Sunday, November 3, 2019

Q&A with Manu Joseph


Manu Joseph is the author of the new novel Miss Laila, Armed and Dangerous. He also has written the novels Serious Men and The Illicit Happiness of Other People. He is a columnist for The Mint, and he lives in Delhi, India.

Q: How did you come up with the idea for Miss Laila, Armed and Dangerous?

A: One of the protagonists in the book is a prankster. I wondered what she would call this book, and when the title came to me it seemed flippant and cinematic, and I liked it.

Q: You tell the story from various characters' points of view. How did you decide on the novel's structure?

A: The innovation in the novel is its very structure and I don’t want to give it away.

As for the many voices, there is nothing remarkable about a writer using many voices except that one of the voices is that of a woman and I don’t believe men write women as well as they think they do. There is this charlatan view that many writers have — that writing the other gender is a matter of conjecture, like most of writing.

Yes, conjecture is the most underrated talent in writing but some things are beyond the grasp of conjecture; they require experience. 

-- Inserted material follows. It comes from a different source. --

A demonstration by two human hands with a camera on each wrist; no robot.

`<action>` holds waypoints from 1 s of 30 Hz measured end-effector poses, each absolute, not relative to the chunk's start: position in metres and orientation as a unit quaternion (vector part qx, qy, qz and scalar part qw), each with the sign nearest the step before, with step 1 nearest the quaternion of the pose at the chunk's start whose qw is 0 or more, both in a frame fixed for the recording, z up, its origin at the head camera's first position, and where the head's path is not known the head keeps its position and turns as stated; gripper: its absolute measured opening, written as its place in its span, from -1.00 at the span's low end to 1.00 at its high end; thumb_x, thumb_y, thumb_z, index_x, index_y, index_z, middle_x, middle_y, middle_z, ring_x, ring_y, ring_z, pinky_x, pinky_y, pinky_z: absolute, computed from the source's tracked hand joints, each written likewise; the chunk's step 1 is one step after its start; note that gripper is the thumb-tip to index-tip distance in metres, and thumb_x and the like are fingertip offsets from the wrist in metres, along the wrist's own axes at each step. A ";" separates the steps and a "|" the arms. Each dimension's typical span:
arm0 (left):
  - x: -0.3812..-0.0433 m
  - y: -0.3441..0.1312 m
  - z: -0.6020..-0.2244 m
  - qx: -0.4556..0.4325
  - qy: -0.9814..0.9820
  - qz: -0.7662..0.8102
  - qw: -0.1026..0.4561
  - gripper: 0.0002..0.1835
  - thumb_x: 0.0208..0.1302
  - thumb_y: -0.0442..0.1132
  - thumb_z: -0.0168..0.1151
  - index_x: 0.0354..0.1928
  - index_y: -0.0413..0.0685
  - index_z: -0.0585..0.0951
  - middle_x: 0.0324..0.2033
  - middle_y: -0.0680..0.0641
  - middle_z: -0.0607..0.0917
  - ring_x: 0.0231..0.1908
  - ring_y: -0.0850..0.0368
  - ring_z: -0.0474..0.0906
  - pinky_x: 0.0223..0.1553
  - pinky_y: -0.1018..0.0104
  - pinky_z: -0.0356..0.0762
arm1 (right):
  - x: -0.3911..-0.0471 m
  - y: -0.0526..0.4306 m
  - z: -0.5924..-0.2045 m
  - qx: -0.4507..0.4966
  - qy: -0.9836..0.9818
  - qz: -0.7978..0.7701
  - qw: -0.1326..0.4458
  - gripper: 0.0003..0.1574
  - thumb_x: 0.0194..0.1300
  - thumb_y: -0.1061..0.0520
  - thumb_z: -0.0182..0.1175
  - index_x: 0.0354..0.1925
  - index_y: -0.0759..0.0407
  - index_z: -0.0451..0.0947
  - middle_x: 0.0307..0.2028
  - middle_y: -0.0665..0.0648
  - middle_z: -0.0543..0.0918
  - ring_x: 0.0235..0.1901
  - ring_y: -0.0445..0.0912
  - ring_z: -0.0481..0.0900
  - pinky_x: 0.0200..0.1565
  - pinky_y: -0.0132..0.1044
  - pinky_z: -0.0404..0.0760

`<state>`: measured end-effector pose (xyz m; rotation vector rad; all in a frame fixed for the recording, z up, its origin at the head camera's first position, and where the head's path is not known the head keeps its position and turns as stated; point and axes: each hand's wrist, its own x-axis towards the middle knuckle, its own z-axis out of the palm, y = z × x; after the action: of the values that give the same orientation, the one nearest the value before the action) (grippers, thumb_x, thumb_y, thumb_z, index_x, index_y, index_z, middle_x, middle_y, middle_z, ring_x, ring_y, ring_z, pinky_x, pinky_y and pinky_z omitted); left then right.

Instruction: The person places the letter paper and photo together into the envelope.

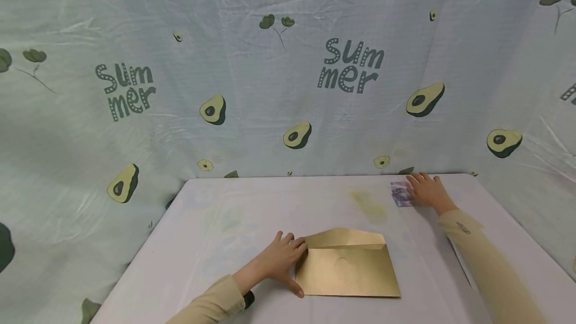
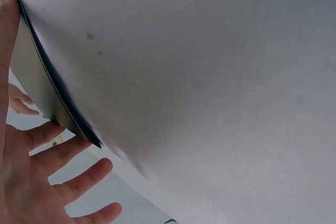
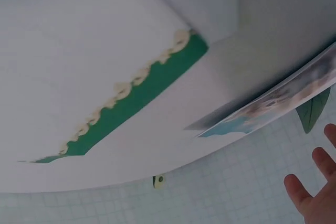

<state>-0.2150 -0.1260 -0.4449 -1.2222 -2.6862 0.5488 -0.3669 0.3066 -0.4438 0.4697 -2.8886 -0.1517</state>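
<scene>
A gold envelope [image 1: 348, 271] with its flap raised lies near the front middle of the table. My left hand [image 1: 281, 259] holds its left end, the thumb at the near corner and the fingertips at the far one. In the left wrist view the envelope [image 2: 39, 72] appears edge-on between thumb and fingers. At the back right, my right hand [image 1: 429, 194] reaches over the right side of a small purple printed picture [image 1: 400, 194], fingers spread and partly covering it. The right wrist view shows the fingers of my right hand [image 3: 320, 187] loosely extended beside a glossy printed sheet [image 3: 278, 98].
A white card with a green, scalloped cream border [image 3: 142, 87] lies near the right wrist. In the head view, a pale edge [image 1: 461, 264] shows beneath the right sleeve. The white table [image 1: 252, 204] meets a hanging avocado-print cloth [image 1: 252, 74] at the back and sides.
</scene>
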 end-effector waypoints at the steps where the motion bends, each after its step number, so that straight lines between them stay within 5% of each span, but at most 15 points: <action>1: -0.215 -0.126 -0.444 -0.403 -0.894 0.185 0.066 0.13 -0.42 0.69 -0.11 0.16 0.03 0.27 0.13 0.04 0.40 -0.03 0.11 0.34 -0.07 0.10 0.30 | -0.369 0.305 -0.443 0.153 -0.982 -0.049 0.101 -0.50 0.32 0.06 -0.13 0.11 0.36 0.32 0.08 0.36 0.40 0.08 0.26 0.29 -0.04 0.28 0.26; 16: -0.215 -0.125 -0.445 -0.393 -0.898 0.193 0.049 0.14 -0.42 0.69 -0.11 0.18 0.05 0.24 0.15 0.06 0.37 0.07 0.09 0.32 0.04 0.00 0.31 | -0.366 0.299 -0.443 0.099 -0.993 -0.069 0.010 -0.39 0.37 -0.06 -0.17 0.20 0.32 0.21 0.17 0.37 0.31 0.16 0.32 0.18 0.03 0.32 0.19; 30: -0.214 -0.125 -0.446 -0.403 -0.895 0.182 0.058 0.12 -0.43 0.68 -0.08 0.15 0.04 0.27 0.13 0.04 0.39 0.06 0.08 0.33 0.02 -0.01 0.32 | -0.360 0.301 -0.447 0.096 -0.993 -0.050 0.045 -0.30 0.28 -0.19 -0.07 0.13 0.34 0.28 0.03 0.41 0.39 0.06 0.31 0.25 -0.03 0.32 0.22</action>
<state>-0.2142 -0.1249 -0.4461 -1.2207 -2.7116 0.5528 -0.3604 0.3007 -0.4466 0.2924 -3.0334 -0.1533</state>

So I liked the sense of doom of the task — in my experience if one strand of my writing requires me to be unsure, hence humble in a complicated way, the other strands work out well. Otherwise, writing is such a confidence game, you have too much swag to watch your back.

Q: What do you hope readers take away from the book?

A: That, all said and done, in some abstract way, in some form, even though I don’t seem likeable, they love me.

Q: What are you working on now?

A: My first journalistic book. You can see that I am trying to avoid the word “non-fiction,” which has to be the most foolish word, especially as journalism, which is in the business of words, is unable to find a decent word to describe its own books. Instead it describes itself through what it is not.

Q: Anything else we should know?

A: The book will soon be a Hindi TV series.